* ASSIGNED TASK *
Repeat the data below with no changes.
[[ COLLECTED DATA open ]]
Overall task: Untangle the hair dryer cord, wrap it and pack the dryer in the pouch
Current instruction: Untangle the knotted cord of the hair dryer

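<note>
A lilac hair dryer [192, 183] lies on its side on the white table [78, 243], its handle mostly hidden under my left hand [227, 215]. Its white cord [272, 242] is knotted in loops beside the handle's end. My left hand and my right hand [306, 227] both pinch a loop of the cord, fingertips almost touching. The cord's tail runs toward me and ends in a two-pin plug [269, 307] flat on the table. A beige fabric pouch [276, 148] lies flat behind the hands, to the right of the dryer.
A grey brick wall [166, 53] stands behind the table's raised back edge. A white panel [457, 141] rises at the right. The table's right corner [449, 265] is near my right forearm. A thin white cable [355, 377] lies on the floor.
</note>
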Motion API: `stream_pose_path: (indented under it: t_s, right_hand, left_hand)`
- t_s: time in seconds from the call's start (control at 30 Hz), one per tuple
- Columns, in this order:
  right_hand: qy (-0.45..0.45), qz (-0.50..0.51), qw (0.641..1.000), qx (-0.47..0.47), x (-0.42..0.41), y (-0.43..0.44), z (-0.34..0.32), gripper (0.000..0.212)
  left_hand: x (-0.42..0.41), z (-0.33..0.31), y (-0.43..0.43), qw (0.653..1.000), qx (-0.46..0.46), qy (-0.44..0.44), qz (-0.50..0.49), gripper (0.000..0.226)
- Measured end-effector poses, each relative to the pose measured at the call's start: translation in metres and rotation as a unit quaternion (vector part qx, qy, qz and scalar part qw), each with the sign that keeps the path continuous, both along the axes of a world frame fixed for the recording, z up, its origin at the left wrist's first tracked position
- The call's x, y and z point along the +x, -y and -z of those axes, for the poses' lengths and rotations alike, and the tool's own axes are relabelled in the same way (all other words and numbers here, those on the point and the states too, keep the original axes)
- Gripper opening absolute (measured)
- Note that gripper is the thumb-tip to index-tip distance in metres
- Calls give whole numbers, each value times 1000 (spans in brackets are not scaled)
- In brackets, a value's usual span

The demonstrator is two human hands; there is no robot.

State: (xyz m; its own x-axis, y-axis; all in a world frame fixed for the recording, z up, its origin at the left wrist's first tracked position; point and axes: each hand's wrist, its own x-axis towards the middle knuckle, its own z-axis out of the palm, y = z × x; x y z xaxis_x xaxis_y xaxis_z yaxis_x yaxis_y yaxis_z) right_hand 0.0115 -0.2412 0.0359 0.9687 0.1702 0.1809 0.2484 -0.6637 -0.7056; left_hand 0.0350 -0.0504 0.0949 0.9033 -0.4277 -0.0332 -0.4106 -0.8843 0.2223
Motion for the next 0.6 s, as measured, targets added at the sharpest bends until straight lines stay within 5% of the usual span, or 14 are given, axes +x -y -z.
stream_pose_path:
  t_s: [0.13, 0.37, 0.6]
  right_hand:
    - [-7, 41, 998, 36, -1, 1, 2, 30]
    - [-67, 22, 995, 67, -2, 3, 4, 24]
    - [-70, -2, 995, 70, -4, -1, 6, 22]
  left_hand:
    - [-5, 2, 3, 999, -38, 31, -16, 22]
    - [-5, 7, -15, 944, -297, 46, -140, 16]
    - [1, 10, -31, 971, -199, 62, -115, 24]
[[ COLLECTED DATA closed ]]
* ANSWER TO THE EXERCISE *
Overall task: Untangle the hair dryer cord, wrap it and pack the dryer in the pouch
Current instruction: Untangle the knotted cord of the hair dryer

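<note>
A lilac hair dryer [192, 183] lies on its side on the white table [78, 243], its handle mostly hidden under my left hand [227, 215]. Its white cord [272, 242] is knotted in loops beside the handle's end. My left hand and my right hand [306, 227] both pinch a loop of the cord, fingertips almost touching. The cord's tail runs toward me and ends in a two-pin plug [269, 307] flat on the table. A beige fabric pouch [276, 148] lies flat behind the hands, to the right of the dryer.
A grey brick wall [166, 53] stands behind the table's raised back edge. A white panel [457, 141] rises at the right. The table's right corner [449, 265] is near my right forearm. A thin white cable [355, 377] lies on the floor.
</note>
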Motion API: `stream_pose_path: (indented under it: t_s, right_hand, left_hand)`
- t_s: time in seconds from the call's start (control at 30 Hz), one per tuple
- Columns, in this order:
  right_hand: qy (-0.45..0.45), qz (-0.50..0.51), qw (0.641..1.000), qx (-0.47..0.47), x (-0.42..0.41), y (-0.43..0.44), z (-0.34..0.32), gripper (0.000..0.212)
  left_hand: x (-0.42..0.41), z (-0.33..0.31), y (-0.43..0.43), qw (0.653..1.000), qx (-0.46..0.46), qy (-0.44..0.44), qz (-0.50..0.49), gripper (0.000..0.226)
- Measured end-effector poses, each relative to the pose measured at the call's start: translation in metres and rotation as a unit quaternion (vector part qx, qy, qz and scalar part qw), each with the sign that keeps the path continuous, both along the axes of a world frame fixed for the recording, z up, its origin at the left wrist's first tracked position
- The call's x, y and z point along the +x, -y and -z of those axes, for the poses' lengths and rotations alike, and the tool's own axes are relabelled in the same way (all other words and numbers here, those on the point and the states too, keep the original axes)
- Gripper opening absolute (measured)
- Note that gripper is the thumb-tip to index-tip distance in metres
- Calls give whole numbers, each value times 1000 (spans in brackets are not scaled)
- In brackets, a value's usual span

The demonstrator is two human hands; there is no robot.

State: (xyz m; its own x-axis, y-axis; all in a world frame fixed for the recording, z up, its origin at the left wrist's first tracked position; point and axes: each hand's wrist, its own x-axis towards the middle knuckle, its own z-axis out of the palm, y = z × x; x y z xaxis_x xaxis_y xaxis_z yaxis_x yaxis_y yaxis_z) right_hand 0.0115 -0.2412 0.0359 0.9687 0.1702 0.1809 0.2484 -0.6637 -0.7056; left_hand 0.0350 -0.0504 0.0949 0.9033 -0.4277 -0.0332 -0.4106 -0.8843 0.2223
Motion for the next 0.6 s, as measured, targets added at the sharpest bends until straight lines stay within 5% of the usual span, or 14 are given, axes +x -y -z.
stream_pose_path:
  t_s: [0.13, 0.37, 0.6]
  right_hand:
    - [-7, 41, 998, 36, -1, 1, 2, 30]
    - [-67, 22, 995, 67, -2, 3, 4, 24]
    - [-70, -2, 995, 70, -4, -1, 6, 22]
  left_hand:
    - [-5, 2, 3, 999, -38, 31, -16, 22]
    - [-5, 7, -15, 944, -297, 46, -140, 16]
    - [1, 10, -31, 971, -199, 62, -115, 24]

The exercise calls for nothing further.